## TASK STATEMENT:
The result must match the data exactly, line for line.
━━━━━ AVAILABLE DATA ━━━━━
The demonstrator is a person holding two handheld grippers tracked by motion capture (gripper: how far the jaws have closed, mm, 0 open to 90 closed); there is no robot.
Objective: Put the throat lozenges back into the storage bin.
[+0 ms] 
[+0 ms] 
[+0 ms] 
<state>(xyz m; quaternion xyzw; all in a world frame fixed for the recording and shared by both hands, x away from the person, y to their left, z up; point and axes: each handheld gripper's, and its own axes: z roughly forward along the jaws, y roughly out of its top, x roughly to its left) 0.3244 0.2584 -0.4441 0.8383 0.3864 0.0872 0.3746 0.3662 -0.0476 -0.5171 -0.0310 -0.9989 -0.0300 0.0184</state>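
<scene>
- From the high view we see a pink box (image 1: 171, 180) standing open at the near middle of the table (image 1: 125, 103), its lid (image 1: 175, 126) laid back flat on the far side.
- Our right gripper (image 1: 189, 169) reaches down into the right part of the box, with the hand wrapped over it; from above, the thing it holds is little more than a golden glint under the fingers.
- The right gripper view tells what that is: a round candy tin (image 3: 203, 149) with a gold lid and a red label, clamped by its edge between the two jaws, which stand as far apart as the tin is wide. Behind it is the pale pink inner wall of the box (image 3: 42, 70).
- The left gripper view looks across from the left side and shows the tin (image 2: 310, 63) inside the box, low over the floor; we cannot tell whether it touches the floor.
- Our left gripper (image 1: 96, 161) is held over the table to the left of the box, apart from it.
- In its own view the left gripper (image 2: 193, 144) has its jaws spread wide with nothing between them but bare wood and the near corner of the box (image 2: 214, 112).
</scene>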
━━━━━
## SOLUTION BELOW:
The demonstrator is a person holding two handheld grippers tracked by motion capture (gripper: how far the jaws have closed, mm, 0 open to 90 closed); there is no robot.
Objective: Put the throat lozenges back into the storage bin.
[+0 ms] 
[+0 ms] 
[+0 ms] 
<state>(xyz m; quaternion xyzw; all in a world frame fixed for the recording and shared by both hands, x away from the person, y to their left, z up; point and axes: each handheld gripper's, and its own axes: z roughly forward along the jaws, y roughly out of its top, x roughly to its left) 0.3244 0.2584 -0.4441 0.8383 0.3864 0.0872 0.3746 0.3662 -0.0476 -0.5171 -0.0310 -0.9989 -0.0300 0.0184</state>
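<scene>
- From the high view we see a pink box (image 1: 171, 180) standing open at the near middle of the table (image 1: 125, 103), its lid (image 1: 175, 126) laid back flat on the far side.
- Our right gripper (image 1: 189, 169) reaches down into the right part of the box, with the hand wrapped over it; from above, the thing it holds is little more than a golden glint under the fingers.
- The right gripper view tells what that is: a round candy tin (image 3: 203, 149) with a gold lid and a red label, clamped by its edge between the two jaws, which stand as far apart as the tin is wide. Behind it is the pale pink inner wall of the box (image 3: 42, 70).
- The left gripper view looks across from the left side and shows the tin (image 2: 310, 63) inside the box, low over the floor; we cannot tell whether it touches the floor.
- Our left gripper (image 1: 96, 161) is held over the table to the left of the box, apart from it.
- In its own view the left gripper (image 2: 193, 144) has its jaws spread wide with nothing between them but bare wood and the near corner of the box (image 2: 214, 112).
</scene>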

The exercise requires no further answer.